** What is expected **
Among the lines of the records, please find those that contain the word "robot" and copy them.

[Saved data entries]

• • • • • • •

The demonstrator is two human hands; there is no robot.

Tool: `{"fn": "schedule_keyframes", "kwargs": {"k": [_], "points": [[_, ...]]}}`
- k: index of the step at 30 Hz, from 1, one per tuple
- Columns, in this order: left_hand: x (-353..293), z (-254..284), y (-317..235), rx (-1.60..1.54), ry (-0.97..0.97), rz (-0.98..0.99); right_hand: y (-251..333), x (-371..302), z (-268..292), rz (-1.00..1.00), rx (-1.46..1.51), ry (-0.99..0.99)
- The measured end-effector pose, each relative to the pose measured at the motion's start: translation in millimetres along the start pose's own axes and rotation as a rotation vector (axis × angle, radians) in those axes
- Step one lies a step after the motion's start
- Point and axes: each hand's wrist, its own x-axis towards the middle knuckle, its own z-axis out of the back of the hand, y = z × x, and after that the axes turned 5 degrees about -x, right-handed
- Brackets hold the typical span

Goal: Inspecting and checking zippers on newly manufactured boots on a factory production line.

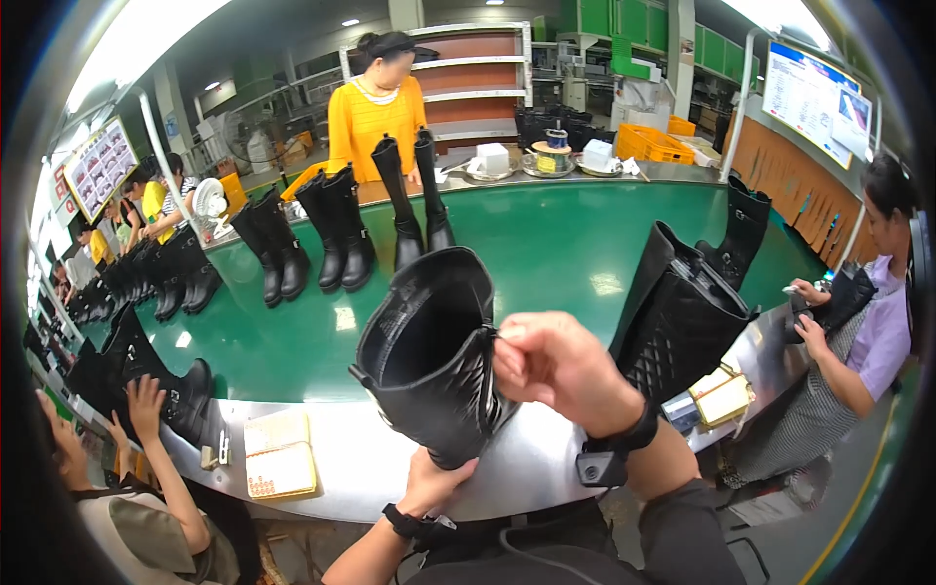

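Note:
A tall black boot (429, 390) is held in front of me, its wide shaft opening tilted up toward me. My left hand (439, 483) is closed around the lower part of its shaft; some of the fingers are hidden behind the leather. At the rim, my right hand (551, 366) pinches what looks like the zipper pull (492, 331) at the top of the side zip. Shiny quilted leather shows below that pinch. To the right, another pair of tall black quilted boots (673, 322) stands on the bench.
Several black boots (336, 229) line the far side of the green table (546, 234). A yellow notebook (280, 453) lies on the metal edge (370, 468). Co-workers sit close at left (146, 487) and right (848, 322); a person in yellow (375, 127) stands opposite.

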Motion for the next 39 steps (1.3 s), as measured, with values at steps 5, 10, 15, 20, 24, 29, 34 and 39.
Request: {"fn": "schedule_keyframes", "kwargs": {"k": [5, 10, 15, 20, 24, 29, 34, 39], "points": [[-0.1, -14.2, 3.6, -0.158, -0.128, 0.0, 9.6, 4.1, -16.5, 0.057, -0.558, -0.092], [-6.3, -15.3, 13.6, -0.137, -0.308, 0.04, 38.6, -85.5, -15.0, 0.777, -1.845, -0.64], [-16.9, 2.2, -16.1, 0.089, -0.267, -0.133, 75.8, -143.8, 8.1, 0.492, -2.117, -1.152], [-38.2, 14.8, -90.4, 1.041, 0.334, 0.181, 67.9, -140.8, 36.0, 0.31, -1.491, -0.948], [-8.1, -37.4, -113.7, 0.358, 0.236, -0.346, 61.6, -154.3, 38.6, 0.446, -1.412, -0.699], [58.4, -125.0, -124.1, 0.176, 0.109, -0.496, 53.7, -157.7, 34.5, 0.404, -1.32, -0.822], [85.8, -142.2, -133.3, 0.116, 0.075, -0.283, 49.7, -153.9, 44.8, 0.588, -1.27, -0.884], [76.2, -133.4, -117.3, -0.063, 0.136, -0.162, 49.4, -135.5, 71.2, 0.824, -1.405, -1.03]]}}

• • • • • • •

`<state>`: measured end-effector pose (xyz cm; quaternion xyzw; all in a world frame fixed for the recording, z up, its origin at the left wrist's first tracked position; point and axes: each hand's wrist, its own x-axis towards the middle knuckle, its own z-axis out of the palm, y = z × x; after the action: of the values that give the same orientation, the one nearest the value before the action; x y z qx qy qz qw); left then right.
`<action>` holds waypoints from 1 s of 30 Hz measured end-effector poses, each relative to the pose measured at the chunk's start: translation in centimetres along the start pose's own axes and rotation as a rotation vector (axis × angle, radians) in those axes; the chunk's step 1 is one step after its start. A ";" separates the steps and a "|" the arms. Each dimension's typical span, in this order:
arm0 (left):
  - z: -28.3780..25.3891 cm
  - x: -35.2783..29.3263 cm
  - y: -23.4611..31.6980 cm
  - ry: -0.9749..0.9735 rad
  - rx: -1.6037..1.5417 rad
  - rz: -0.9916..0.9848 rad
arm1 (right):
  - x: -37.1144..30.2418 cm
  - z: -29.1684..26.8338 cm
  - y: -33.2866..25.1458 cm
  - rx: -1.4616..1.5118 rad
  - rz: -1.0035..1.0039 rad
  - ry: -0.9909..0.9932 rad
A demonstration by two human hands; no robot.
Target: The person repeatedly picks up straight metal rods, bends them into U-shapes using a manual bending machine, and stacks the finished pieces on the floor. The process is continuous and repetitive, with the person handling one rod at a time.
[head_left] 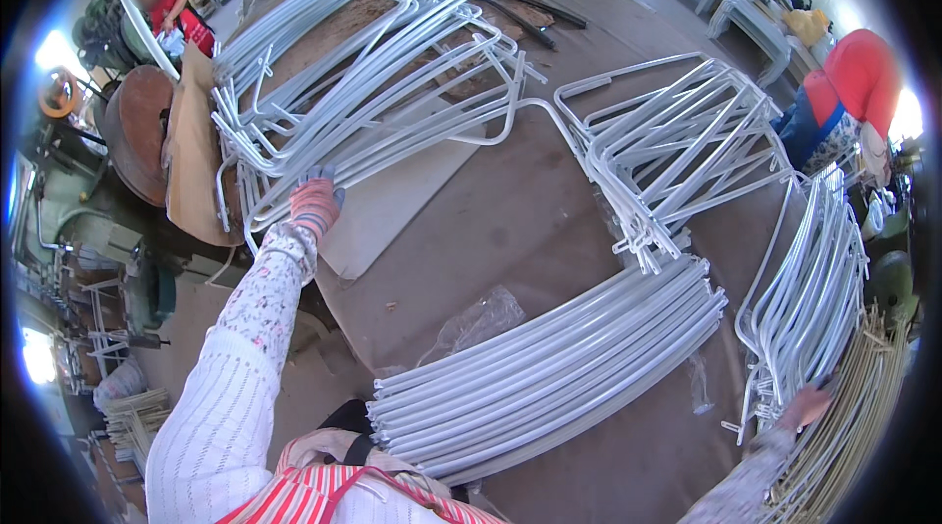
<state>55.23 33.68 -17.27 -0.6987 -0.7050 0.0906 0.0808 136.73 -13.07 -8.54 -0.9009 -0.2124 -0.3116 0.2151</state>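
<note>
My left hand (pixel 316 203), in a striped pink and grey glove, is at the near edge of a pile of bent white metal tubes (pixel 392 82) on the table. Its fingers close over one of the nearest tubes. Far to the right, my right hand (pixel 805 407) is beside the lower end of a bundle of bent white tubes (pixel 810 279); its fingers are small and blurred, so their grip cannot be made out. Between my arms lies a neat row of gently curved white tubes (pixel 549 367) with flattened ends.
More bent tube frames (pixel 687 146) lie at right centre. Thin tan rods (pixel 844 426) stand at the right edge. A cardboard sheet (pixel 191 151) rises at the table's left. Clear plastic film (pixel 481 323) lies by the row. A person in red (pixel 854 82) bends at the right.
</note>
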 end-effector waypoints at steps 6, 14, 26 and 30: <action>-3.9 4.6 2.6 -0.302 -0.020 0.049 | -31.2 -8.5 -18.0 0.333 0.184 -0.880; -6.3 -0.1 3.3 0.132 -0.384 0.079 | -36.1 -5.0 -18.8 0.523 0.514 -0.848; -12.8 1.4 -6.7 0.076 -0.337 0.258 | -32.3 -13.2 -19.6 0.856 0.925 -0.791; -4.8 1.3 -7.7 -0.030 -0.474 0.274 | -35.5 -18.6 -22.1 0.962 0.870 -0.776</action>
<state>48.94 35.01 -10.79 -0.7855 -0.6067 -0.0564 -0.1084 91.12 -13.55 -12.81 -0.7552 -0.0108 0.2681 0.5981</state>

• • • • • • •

** Worked solution **
The demonstrator is two human hands; there is no robot.
A demonstration by two human hands; no robot.

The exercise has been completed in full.